Motor Industry

Part of the debate – in the House of Commons at 5:50 pm on 12th December 1983.

Alert me about debates like this

Photo of Alan Williams Alan Williams , Swansea West 5:50 pm, 12th December 1983

Yes, a convenient reference point with no debating significance.

Since 1968, the last full year of the Labour Government, United Kingdom production has declined massively. Production was 25 per cent. down on the 1968 level in 1980. It remained 25 per cent. down in 1981 and in 1982. In those three years, under the present Administration, the equivalent of nine months of the 1978 production was lost. That was not because of disputes or industrial arguments but substantially because of industrial wreckers in Whitehall.

In the period that we lost 75 per cent. of the 1978 output West Germany lost only 23 per cent., France only 33 per cent. and Italy only 34 per cent. Japan's increase is not comparable, so it would not be valid or fair for me to make the comparison, but its production increased by over 20 per cent. in each of the three years. That was an abnormal phenomenon.

The world recession was not the cause of over half the lost production in those three years. It did not have the same impact on our major competitors in Europe. Far more devastating for the United Kingdom industry were the policies pursued by the United States-owned car companies in the United Kingdom and by this Government. The Government's policy was to push up inflation, which caused high interest rates, and the high rate of sterling made products uncompetitive.

Even now, with inflation back to the same level as it is in Germany, our interest rates are twice as high. Much of the damage that has been, and is being, suffered is a result of Government action. The effect is seen in the crumbling performance of the British car industry. Traditionally, we have exported between 30 per cent. and 40 per cent. of our output. Yet, in 1980 exports were 35 per cent. below the 1978 level, mainly because of the high price of sterling. In 1981 exports were 38 per cent. below the 1978 level and in 1982, 52 per cent. below.
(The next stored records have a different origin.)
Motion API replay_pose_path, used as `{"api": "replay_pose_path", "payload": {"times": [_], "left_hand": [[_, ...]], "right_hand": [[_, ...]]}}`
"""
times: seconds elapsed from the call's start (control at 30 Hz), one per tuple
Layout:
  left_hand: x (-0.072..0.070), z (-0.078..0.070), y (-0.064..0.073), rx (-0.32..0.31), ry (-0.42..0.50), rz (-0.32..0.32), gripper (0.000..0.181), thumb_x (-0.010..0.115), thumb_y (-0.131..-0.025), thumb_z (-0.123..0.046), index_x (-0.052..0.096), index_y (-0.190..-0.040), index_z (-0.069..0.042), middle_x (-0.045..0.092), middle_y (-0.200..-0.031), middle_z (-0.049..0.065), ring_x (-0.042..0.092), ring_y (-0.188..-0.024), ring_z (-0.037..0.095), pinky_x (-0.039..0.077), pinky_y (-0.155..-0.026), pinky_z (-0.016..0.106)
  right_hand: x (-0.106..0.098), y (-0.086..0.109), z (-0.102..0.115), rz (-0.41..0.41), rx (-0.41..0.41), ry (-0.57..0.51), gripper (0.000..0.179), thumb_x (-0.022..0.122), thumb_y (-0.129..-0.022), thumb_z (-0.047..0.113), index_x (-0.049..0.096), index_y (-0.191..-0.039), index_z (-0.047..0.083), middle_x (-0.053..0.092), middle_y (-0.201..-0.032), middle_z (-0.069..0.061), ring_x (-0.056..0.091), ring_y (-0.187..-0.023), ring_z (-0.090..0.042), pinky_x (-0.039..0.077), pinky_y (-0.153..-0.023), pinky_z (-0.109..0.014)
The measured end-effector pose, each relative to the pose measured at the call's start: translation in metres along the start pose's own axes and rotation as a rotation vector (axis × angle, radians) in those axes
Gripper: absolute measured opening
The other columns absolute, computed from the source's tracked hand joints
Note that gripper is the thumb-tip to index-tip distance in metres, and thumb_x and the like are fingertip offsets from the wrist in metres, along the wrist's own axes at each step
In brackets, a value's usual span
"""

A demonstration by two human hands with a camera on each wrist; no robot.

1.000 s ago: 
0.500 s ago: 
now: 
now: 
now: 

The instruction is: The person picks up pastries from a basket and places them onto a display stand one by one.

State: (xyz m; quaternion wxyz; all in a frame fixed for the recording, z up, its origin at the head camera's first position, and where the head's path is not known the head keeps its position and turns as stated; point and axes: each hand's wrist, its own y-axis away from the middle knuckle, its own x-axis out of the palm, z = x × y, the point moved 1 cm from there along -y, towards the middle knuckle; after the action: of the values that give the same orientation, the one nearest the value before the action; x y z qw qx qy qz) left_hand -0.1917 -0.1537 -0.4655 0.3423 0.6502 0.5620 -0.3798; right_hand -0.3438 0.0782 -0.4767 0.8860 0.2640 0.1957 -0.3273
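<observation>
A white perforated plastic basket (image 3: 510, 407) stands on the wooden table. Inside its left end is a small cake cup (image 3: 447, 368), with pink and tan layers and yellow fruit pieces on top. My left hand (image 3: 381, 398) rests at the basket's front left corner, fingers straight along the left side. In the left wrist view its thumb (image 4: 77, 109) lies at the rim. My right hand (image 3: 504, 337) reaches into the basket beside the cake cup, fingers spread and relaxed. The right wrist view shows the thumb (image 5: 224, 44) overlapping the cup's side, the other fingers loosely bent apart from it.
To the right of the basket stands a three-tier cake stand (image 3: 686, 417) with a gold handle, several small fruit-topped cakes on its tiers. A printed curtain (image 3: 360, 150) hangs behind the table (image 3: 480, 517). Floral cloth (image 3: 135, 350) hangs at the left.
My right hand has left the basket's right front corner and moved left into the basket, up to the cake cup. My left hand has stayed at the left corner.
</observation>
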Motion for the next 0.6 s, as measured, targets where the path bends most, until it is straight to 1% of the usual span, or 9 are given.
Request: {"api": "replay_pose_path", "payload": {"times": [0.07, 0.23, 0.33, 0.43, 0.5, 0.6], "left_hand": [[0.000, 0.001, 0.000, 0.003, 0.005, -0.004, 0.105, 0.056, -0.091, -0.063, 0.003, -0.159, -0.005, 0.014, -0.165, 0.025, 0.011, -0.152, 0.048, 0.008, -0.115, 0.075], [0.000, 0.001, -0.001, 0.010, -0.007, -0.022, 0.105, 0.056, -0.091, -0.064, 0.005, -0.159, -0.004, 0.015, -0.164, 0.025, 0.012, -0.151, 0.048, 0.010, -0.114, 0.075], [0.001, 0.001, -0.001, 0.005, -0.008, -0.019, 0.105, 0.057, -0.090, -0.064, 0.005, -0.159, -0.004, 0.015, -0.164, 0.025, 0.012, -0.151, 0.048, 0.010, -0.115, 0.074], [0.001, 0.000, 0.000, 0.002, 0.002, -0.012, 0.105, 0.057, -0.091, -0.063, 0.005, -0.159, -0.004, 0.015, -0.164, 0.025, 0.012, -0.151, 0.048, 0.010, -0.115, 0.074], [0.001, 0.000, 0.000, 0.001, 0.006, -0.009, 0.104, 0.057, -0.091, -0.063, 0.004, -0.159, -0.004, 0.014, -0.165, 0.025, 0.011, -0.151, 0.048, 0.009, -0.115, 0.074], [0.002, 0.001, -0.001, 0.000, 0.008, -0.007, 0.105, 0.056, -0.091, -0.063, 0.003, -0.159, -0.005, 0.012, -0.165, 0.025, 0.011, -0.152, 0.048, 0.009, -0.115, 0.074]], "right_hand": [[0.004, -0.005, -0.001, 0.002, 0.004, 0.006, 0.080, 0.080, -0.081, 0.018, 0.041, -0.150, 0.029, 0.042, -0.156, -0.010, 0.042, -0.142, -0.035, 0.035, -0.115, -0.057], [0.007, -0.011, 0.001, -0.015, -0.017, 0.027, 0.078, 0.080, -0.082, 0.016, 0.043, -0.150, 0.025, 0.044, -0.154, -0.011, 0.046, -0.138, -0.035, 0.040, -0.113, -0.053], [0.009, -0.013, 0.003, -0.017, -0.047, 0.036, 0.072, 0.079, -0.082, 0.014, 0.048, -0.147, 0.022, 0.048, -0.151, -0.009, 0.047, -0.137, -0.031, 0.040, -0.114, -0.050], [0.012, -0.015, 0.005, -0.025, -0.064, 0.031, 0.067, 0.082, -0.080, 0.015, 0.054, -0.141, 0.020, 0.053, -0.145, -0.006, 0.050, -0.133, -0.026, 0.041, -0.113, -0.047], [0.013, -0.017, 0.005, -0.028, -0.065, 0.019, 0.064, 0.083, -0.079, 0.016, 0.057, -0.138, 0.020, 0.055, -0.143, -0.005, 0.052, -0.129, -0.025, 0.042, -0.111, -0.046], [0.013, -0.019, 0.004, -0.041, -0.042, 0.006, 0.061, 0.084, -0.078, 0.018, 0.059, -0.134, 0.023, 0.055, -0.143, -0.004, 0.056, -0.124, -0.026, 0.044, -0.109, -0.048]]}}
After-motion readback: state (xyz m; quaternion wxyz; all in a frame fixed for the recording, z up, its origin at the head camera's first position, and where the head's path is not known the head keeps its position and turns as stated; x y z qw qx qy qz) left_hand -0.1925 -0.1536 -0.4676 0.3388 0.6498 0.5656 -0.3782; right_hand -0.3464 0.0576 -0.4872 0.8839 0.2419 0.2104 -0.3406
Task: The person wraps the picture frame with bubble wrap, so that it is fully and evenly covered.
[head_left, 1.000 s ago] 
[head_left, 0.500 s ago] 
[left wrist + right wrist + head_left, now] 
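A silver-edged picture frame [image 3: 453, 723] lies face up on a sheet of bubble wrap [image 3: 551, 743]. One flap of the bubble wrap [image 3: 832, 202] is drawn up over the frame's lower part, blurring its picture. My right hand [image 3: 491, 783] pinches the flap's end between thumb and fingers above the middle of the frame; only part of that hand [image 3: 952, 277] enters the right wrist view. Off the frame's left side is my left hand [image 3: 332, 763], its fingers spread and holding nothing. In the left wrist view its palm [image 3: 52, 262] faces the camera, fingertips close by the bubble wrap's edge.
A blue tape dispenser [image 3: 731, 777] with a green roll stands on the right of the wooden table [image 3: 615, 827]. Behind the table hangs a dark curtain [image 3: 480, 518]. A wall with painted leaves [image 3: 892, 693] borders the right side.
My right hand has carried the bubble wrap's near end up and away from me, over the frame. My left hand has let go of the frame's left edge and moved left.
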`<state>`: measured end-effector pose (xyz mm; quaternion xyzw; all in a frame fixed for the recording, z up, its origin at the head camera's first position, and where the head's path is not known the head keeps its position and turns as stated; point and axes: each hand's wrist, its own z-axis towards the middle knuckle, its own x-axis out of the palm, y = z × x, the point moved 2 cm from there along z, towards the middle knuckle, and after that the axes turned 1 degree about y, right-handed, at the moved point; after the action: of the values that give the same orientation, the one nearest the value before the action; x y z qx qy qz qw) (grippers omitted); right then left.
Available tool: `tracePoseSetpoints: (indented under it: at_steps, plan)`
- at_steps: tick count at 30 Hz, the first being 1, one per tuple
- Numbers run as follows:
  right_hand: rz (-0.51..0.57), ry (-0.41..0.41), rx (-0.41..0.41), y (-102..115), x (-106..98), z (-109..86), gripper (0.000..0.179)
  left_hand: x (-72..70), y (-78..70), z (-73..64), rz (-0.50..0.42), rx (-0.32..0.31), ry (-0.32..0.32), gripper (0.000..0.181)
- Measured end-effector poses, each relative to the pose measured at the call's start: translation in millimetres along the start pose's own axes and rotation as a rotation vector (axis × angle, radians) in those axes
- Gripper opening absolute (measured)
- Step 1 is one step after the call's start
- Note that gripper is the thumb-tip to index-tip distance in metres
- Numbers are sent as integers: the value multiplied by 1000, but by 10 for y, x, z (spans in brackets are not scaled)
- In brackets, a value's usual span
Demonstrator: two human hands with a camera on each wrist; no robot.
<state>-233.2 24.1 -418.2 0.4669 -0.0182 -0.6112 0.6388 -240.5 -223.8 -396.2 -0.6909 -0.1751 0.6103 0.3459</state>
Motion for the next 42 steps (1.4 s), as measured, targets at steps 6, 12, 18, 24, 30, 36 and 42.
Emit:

At a time when our export sales were disintegrating, imports were rising. As the hon. Member for Northfield said, imports will reach a record level this year as a result of the high value of sterling, which makes us uncompetitive, and as a result of the policy of Ford and Vauxhall to source production so massively abroad for sales within the United Kingdom. Most Vauxhall sales here today involve little more than assembly kits. Even the design teams are being taken from Britain, although Britain has been famed for years for the quality of its design.

Contrary to popular public opinion, nearly all the extra import penetration between 1975 and 1983 is not attributable to the Japanese. Japan's import penetration has been constant. Nearly all the extra import penetration from 1975 to 1983 has been the result of internal policy decisions of Ford and Vauxhall, leading to the tied imports that they have brought into this country. Even their so-called British cars have a higher import content than they did. In November, Vauxhall spoke of having reached 16 per cent. sales in the United Kingdom market, yet only 46 per cent. of the cars it sold were produced in the United Kingdom. Indeed, I received a letter from one of its factories this moring which claims that a small company of which General Motors is a shareholder is assembling Japanese Itzu vehicles, small vans, in Portugal, badging them as Bedford and selling them in the traditional Bedford markets.

It is small wonder that, while we have witnessed this enormous penetration of the British market by the European producer, we saw, by contrast, a British export penetration of the EC of less than 2 per cent. By 1982 we had a deficit on car production of £973 million and, as has been pointed out, this year we will have a deficit of more than £2 billion.